# What is required
Retype each line of the material exactly, please, skipping any picture in it.

# Available data
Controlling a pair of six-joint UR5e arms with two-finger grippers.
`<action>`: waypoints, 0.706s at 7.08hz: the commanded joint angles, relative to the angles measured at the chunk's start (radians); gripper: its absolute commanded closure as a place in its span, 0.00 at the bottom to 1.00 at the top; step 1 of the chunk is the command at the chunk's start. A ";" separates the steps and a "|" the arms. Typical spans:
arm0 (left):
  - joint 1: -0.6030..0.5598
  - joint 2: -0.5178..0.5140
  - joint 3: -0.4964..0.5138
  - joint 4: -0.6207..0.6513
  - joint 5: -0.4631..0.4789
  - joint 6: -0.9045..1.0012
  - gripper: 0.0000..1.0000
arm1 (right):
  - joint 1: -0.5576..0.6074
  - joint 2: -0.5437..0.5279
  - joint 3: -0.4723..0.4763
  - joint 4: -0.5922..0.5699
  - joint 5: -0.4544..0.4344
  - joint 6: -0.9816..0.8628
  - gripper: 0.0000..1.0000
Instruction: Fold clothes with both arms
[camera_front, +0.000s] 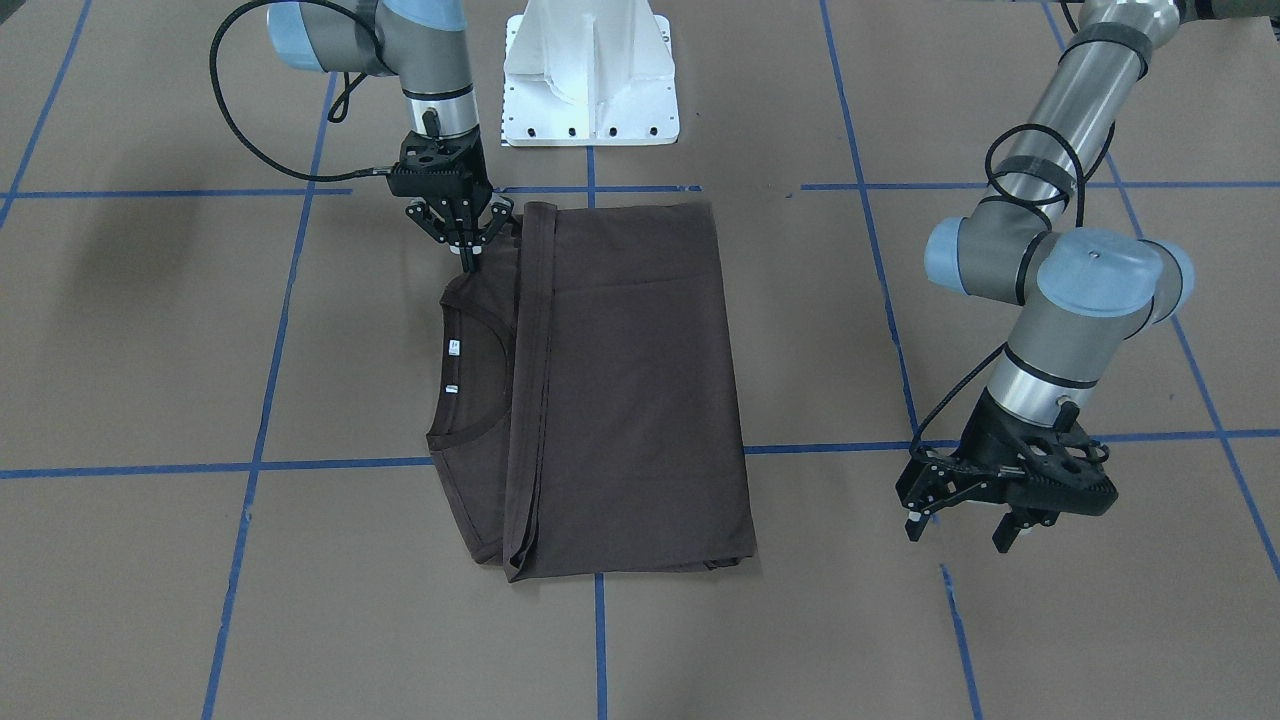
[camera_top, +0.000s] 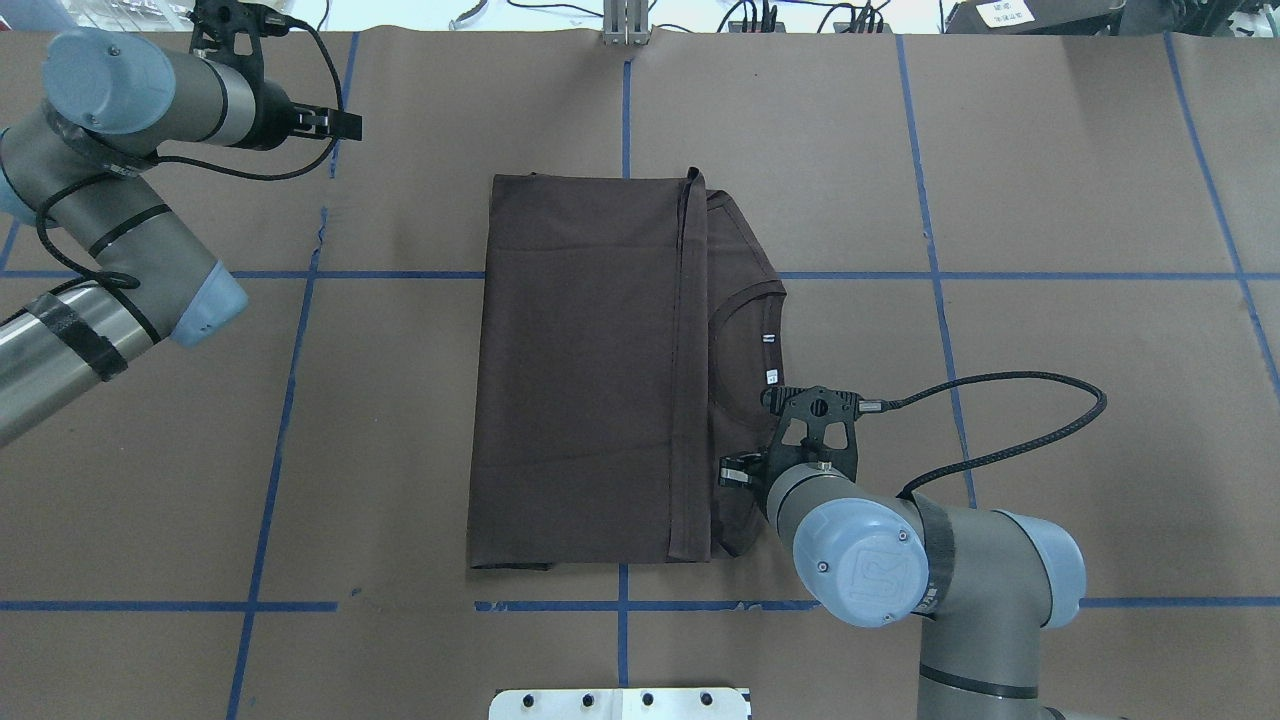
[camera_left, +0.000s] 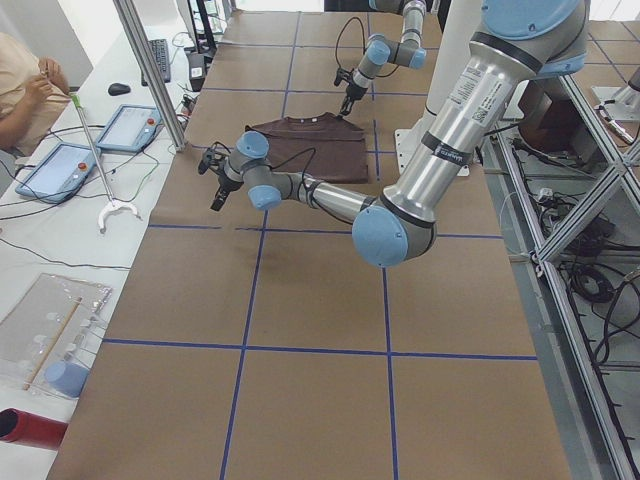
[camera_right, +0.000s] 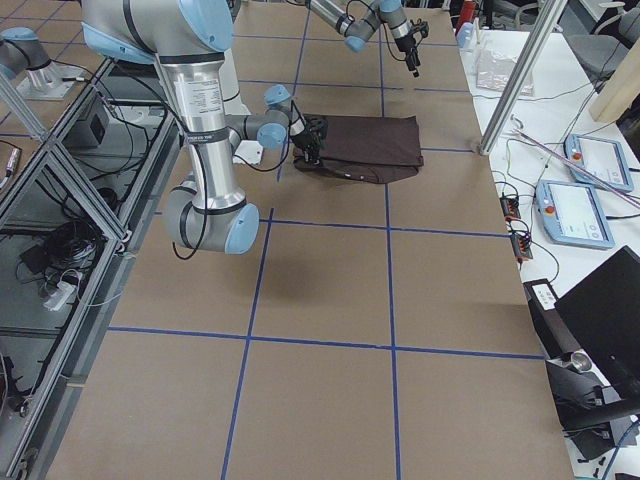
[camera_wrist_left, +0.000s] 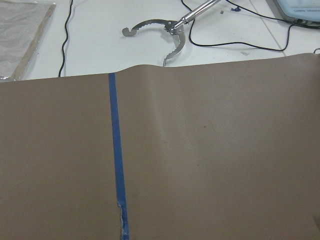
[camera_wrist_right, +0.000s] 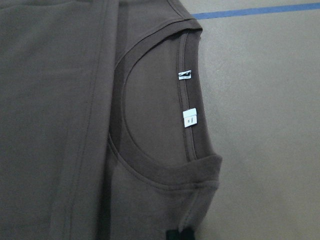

# Task solution
Controlling a pair of six-joint UR5e arms with two-finger grippers.
`<action>`: waypoints, 0.706s at 7.08hz: the commanded joint angles, relative to the angles measured at the chunk's start (radians); gripper: its absolute commanded closure as a place in its span, 0.00 at the bottom to 1.00 at the top; step 1 of the chunk is the command at the chunk's start. A ";" separates the steps and a "|" the arms. Typical spans:
arm0 (left):
  - joint 1: -0.6030..0.5598
  - joint 2: -0.5178..0.5140
  - joint 3: -0.4964..0.5138
  - joint 4: -0.6207..0.6513
  - joint 5: -0.4631..0.4789
  - joint 6: -0.9045..1.0012
  - gripper: 0.0000..1.0000
arm1 (right):
  - joint 1: -0.5576..0.6074
  - joint 2: -0.5437..0.5279
  - joint 3: -0.4723..0.4763
  - joint 4: -0.5922..0.5699
  - joint 5: -0.4544..0.4344
  - joint 6: -0.9816..0.8628
  - gripper: 0.0000..1.0000
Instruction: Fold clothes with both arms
[camera_front, +0.000s] 
[camera_top, +0.000s] 
[camera_left, +0.000s] 
[camera_right, +0.000s] 
[camera_wrist_left, +0.000s] 
[camera_wrist_right, +0.000s] 

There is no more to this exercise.